## [The task]
Only one stretch of the listing below is wanted. Begin at the line that has "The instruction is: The", stop after the line that has "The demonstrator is", and repeat every line in between exactly.

··· Task inputs

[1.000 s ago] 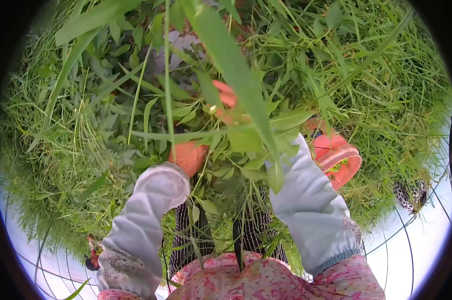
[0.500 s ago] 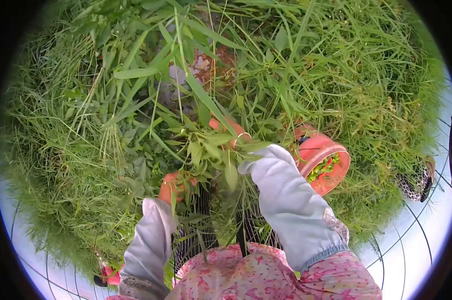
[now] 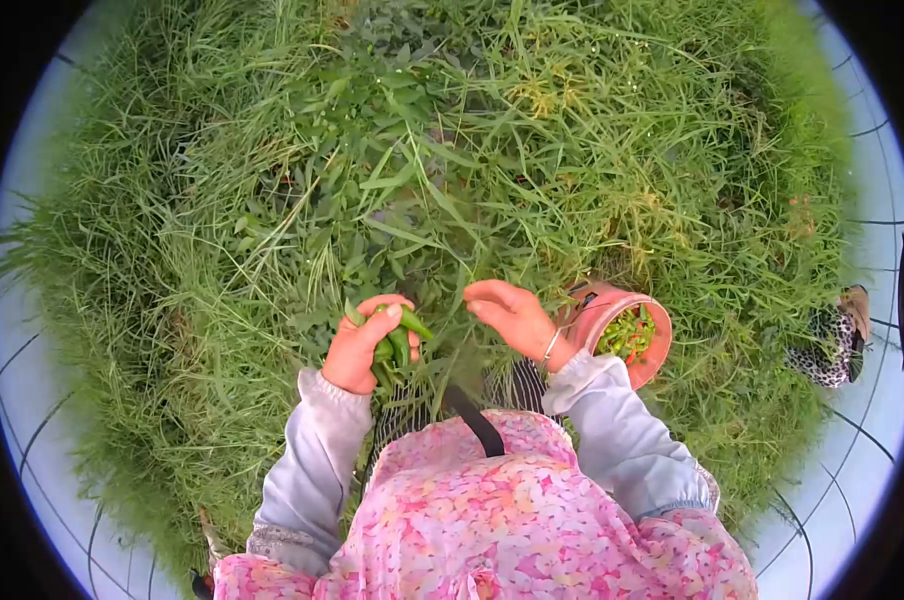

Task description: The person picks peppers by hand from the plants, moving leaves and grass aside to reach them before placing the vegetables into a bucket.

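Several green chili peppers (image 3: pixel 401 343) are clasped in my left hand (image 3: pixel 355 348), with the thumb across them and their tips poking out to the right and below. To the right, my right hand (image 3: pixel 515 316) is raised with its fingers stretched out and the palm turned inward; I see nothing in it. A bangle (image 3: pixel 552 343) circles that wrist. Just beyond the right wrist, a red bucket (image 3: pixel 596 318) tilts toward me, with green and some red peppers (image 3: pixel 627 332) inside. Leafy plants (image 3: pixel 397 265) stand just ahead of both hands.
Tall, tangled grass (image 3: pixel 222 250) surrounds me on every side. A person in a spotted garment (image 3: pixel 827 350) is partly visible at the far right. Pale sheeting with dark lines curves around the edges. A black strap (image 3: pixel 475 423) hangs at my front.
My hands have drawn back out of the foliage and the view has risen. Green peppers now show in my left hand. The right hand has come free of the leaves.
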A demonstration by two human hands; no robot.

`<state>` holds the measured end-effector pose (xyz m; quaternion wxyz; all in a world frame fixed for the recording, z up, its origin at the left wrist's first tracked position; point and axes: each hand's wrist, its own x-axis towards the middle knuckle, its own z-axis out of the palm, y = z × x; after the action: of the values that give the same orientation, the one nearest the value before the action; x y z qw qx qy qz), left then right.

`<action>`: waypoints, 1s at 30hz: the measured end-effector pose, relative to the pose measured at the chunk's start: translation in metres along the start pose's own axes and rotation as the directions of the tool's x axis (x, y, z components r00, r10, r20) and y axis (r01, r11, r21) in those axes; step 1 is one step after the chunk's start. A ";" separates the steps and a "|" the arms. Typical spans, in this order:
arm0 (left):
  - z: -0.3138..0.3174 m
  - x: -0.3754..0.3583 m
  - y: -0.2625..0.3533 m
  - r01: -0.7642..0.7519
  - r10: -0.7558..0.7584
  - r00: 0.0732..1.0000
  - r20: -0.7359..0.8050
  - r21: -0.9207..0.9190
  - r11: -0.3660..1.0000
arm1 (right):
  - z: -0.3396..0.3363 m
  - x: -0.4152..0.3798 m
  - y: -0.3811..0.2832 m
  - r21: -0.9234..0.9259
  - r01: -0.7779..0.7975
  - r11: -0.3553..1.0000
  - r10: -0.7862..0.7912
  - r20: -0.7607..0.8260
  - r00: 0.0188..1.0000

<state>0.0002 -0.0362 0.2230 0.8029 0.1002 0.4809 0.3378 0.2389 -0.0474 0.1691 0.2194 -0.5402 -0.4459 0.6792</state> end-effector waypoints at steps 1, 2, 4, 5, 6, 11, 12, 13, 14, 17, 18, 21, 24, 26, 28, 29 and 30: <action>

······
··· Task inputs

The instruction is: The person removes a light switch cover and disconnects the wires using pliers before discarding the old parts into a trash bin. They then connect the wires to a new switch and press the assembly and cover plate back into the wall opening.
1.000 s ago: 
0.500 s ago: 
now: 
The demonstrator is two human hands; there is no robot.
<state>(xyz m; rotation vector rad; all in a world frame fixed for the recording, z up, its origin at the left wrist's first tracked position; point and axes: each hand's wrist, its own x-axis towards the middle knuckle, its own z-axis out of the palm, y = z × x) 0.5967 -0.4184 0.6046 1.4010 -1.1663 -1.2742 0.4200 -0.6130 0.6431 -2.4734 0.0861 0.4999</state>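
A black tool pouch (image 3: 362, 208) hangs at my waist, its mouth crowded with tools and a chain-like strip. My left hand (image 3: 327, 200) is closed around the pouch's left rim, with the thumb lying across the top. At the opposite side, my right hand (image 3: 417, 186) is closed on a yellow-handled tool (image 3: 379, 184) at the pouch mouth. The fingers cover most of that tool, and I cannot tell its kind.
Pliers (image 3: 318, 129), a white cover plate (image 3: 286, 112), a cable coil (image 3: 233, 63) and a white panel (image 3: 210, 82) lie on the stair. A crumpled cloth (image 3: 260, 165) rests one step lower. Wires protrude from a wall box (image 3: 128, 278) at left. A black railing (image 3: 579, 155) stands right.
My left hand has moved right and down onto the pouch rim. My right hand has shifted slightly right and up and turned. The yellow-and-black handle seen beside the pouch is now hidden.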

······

## [Answer space]
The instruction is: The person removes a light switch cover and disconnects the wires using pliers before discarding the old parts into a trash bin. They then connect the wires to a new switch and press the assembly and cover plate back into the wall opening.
1.000 s ago: 
0.500 s ago: 
now: 
The demonstrator is two human hands; there is no robot.

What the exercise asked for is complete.